§ What to produce: All of the entries are to be restated word for word.

§ Records for this exercise:
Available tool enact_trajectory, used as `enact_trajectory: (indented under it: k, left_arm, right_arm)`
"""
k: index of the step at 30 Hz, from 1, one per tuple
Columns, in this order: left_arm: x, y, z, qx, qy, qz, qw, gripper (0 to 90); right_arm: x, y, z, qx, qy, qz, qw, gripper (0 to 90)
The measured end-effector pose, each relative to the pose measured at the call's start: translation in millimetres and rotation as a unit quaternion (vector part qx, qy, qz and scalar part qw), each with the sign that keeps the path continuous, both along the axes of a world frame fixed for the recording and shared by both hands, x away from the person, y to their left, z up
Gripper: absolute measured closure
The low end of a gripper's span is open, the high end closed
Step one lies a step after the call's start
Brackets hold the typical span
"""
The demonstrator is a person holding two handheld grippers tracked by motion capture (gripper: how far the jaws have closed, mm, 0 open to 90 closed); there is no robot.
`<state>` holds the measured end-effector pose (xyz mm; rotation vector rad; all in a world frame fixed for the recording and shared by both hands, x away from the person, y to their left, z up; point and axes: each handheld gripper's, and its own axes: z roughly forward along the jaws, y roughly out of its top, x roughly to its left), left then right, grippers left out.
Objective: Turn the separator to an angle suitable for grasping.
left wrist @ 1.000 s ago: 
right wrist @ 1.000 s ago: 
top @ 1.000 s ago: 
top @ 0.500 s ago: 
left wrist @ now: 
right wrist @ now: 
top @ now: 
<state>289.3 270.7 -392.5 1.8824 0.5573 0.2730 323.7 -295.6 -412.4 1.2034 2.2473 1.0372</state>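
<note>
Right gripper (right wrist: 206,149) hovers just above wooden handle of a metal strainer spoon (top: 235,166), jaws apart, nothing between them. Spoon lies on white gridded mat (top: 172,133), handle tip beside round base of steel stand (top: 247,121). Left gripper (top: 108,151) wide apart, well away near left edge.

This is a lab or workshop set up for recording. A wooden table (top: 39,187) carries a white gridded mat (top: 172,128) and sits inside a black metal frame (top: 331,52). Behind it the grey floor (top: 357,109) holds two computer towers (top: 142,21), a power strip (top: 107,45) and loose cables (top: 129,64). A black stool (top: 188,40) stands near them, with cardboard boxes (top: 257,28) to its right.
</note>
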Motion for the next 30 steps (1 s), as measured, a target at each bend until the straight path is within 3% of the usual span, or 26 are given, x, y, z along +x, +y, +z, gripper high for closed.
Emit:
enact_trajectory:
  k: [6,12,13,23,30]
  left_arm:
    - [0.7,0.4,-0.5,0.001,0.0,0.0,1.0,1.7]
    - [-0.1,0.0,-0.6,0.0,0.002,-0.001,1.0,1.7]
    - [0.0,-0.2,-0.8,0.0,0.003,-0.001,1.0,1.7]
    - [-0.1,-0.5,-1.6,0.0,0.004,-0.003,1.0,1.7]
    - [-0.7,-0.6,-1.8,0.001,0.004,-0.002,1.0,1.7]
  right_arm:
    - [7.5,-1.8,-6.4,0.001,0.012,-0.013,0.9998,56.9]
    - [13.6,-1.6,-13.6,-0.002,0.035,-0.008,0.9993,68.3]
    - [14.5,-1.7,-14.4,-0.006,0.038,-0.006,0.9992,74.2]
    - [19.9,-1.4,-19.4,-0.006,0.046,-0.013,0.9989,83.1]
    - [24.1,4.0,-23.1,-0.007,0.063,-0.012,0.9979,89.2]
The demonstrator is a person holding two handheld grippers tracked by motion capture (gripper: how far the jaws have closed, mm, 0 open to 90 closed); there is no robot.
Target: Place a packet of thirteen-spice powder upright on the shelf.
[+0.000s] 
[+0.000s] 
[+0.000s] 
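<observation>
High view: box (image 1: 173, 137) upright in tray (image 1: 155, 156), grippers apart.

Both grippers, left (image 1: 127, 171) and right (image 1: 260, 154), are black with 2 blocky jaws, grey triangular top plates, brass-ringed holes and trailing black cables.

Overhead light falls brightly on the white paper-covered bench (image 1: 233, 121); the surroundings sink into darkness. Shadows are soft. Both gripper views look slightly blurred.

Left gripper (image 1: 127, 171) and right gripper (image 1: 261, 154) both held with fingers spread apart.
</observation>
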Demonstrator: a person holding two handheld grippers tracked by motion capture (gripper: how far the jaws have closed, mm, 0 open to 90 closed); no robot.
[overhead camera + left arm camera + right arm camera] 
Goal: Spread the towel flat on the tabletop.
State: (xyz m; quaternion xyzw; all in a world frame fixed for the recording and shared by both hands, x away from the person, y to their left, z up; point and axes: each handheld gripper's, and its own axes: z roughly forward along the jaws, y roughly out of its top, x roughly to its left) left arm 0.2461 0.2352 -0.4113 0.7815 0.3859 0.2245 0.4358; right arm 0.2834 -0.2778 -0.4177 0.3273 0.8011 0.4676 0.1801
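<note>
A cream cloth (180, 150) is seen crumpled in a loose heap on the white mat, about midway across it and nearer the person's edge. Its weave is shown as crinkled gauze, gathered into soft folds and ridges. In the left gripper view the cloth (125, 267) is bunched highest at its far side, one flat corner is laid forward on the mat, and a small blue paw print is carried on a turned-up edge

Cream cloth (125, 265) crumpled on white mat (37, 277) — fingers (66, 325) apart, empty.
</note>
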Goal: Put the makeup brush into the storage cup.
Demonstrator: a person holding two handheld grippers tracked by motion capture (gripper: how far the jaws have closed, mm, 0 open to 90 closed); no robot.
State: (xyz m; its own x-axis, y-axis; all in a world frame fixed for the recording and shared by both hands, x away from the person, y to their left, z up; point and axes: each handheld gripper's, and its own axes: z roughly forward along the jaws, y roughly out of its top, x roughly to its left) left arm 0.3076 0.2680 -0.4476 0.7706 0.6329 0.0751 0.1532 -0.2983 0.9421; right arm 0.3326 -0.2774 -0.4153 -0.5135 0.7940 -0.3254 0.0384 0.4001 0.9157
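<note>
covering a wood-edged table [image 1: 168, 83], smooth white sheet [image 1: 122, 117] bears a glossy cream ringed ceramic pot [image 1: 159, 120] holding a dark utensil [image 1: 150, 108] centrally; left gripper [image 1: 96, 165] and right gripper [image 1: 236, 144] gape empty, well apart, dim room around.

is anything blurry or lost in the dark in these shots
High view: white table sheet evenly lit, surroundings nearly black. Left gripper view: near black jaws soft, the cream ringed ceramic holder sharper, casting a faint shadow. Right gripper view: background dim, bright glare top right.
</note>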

§ Reply to the task:
Available tool enact_trajectory, used as `enact_trajectory: (indented under it: k, left_arm, right_arm)`
"""
k: index of the step at 30 Hz, from 1, one per tuple
Columns, in this order: left_arm: x, y, z, qx, qy, qz, qw, gripper (0 to 90); right_arm: x, y, z, qx, qy, qz, qw, gripper (0 to 90)
The measured end-effector pose, each relative to the pose measured at the call's start: translation in millimetres and rotation as a unit quaternion (vector part qx, qy, qz and scalar part qw), each with the sign that keeps the path continuous, both along the axes of a world frame fixed for the recording and shared by both hands, x away from the person, y to their left, z up
Gripper: absolute measured closure
The low end of a gripper's span is open, the high end closed
Step one lies a step after the call's start
Brackets hold the typical span
"""
The demonstrator is a person holding two handheld grippers tracked by motion capture (gripper: how far the jaws have closed, mm, 0 open to 90 closed); there is no robot.
`<state>` holds the measured end-effector pose (xyz mm; rotation vector rad; all in a world frame fixed for the recording and shared by both hands, x away from the person, y to their left, z up; point and axes: each handheld gripper's, and its own axes: z roughly forward along the jaws, y roughly out of its top, x roughly to its left), left then right, grippers left out.
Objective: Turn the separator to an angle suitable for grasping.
left wrist @ 1.000 s ago: 
right wrist @ 1.000 s ago: 
top @ 1.000 s ago: 
top @ 0.500 s ago: 
left wrist @ now: 
right wrist @ now: 
top @ now: 
<state>289.3 270.7 -392.5 1.8824 0.5573 0.2730 323.7 -295.6 -412.4 1.2034 2.2473 1.0372</state>
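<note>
Right gripper (right wrist: 206,149) hovers just above wooden handle of a metal strainer spoon (top: 235,166), jaws apart, nothing between them. Spoon lies on white gridded mat (top: 172,133), handle tip beside round base of steel stand (top: 247,121). Left gripper (top: 108,151) wide apart, well away near left edge.

This is a lab or workshop set up for recording. A wooden table (top: 39,187) carries a white gridded mat (top: 172,128) and sits inside a black metal frame (top: 331,52). Behind it the grey floor (top: 357,109) holds two computer towers (top: 142,21), a power strip (top: 107,45) and loose cables (top: 129,64). A black stool (top: 188,40) stands near them, with cardboard boxes (top: 257,28) to its right.
</note>
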Motion for the next 30 steps (1 s), as measured, a target at each bend until the straight path is within 3% of the usual span, or 26 are given, x, y, z along +x, +y, +z, gripper high for closed.
Emit:
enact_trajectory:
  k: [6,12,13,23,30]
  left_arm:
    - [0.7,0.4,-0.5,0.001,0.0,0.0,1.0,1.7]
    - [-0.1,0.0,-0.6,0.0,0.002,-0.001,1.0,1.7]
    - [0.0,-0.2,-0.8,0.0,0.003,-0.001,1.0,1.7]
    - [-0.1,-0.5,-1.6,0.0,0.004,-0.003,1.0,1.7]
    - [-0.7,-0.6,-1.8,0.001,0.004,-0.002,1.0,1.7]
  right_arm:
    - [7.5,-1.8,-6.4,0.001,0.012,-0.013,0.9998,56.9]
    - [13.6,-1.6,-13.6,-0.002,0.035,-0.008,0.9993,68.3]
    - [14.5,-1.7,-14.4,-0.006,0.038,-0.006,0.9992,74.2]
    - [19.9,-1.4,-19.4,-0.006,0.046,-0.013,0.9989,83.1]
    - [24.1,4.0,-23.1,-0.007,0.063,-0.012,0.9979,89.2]
The demonstrator is a person holding two handheld grippers tracked by motion capture (gripper: how far the jaws have closed, mm, 0 open to 90 closed); there is no robot.
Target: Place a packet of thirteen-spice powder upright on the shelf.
[+0.000s] 
[+0.000s] 
[+0.000s] 
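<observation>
High view: box (image 1: 173, 137) upright in tray (image 1: 155, 156), grippers apart.

Both grippers, left (image 1: 127, 171) and right (image 1: 260, 154), are black with 2 blocky jaws, grey triangular top plates, brass-ringed holes and trailing black cables.

Overhead light falls brightly on the white paper-covered bench (image 1: 233, 121); the surroundings sink into darkness. Shadows are soft. Both gripper views look slightly blurred.

Left gripper (image 1: 127, 171) and right gripper (image 1: 261, 154) both held with fingers spread apart.
</observation>
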Demonstrator: a person holding two handheld grippers tracked by motion capture (gripper: how far the jaws have closed, mm, 0 open to 90 closed); no robot.
[overhead camera + left arm camera + right arm camera] 
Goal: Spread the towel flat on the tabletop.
State: (xyz m; quaternion xyzw; all in a world frame fixed for the recording and shared by both hands, x away from the person, y to their left, z up; point and axes: each handheld gripper's, and its own axes: z roughly forward along the jaws, y roughly out of its top, x roughly to its left) left arm 0.2461 0.2352 -0.4113 0.7815 0.3859 0.2245 0.4358; right arm 0.2834 -0.2778 -0.4177 0.3273 0.8011 0.4676 0.1801
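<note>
A cream cloth (180, 150) is seen crumpled in a loose heap on the white mat, about midway across it and nearer the person's edge. Its weave is shown as crinkled gauze, gathered into soft folds and ridges. In the left gripper view the cloth (125, 267) is bunched highest at its far side, one flat corner is laid forward on the mat, and a small blue paw print is carried on a turned-up edge

Cream cloth (125, 265) crumpled on white mat (37, 277) — fingers (66, 325) apart, empty.
</note>
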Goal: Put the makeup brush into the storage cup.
Demonstrator: a person holding two handheld grippers tracked by motion capture (gripper: how far the jaws have closed, mm, 0 open to 90 closed); no robot.
State: (xyz m; its own x-axis, y-axis; all in a world frame fixed for the recording and shared by both hands, x away from the person, y to their left, z up; point and axes: each handheld gripper's, and its own axes: z roughly forward along the jaws, y roughly out of its top, x roughly to its left) left arm 0.3076 0.2680 -0.4476 0.7706 0.6329 0.0751 0.1532 -0.2983 0.9421; right arm 0.3326 -0.2774 -0.4153 -0.5135 0.7940 -0.3254 0.0384 0.4001 0.9157
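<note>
covering a wood-edged table [image 1: 168, 83], smooth white sheet [image 1: 122, 117] bears a glossy cream ringed ceramic pot [image 1: 159, 120] holding a dark utensil [image 1: 150, 108] centrally; left gripper [image 1: 96, 165] and right gripper [image 1: 236, 144] gape empty, well apart, dim room around.

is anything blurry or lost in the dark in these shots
High view: white table sheet evenly lit, surroundings nearly black. Left gripper view: near black jaws soft, the cream ringed ceramic holder sharper, casting a faint shadow. Right gripper view: background dim, bright glare top right.
</note>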

What is written here forms the complete answer.